Task goal ->
Please report how many lines in the data underneath hold the word "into", with no other text.

(Input records Opens)

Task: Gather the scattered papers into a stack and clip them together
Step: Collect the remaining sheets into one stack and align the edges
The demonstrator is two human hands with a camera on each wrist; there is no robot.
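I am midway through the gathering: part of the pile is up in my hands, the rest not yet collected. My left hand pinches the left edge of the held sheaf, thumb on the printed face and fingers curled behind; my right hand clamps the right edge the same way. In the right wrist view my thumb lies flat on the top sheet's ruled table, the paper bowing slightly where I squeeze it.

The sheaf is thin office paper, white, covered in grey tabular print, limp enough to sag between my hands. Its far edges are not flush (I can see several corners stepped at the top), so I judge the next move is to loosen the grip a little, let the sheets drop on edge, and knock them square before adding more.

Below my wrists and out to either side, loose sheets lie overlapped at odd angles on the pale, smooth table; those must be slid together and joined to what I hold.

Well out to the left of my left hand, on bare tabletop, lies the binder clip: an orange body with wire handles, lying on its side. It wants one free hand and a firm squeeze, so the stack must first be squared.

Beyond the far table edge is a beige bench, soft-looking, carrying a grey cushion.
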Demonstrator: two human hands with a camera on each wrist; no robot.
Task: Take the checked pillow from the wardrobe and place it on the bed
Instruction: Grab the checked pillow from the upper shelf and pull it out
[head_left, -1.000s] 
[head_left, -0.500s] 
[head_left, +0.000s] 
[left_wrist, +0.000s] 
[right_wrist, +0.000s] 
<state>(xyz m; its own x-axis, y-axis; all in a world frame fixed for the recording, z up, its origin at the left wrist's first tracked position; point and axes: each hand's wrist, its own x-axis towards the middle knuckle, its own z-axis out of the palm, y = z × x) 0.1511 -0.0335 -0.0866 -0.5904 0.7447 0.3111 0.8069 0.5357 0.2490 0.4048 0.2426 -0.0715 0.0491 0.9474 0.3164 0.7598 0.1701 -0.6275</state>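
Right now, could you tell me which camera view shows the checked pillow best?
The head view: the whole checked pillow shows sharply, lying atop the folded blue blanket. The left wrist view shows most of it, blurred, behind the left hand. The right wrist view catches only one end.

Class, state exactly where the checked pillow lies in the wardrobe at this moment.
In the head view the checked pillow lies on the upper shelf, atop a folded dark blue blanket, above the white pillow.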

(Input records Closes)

Final answer ->
2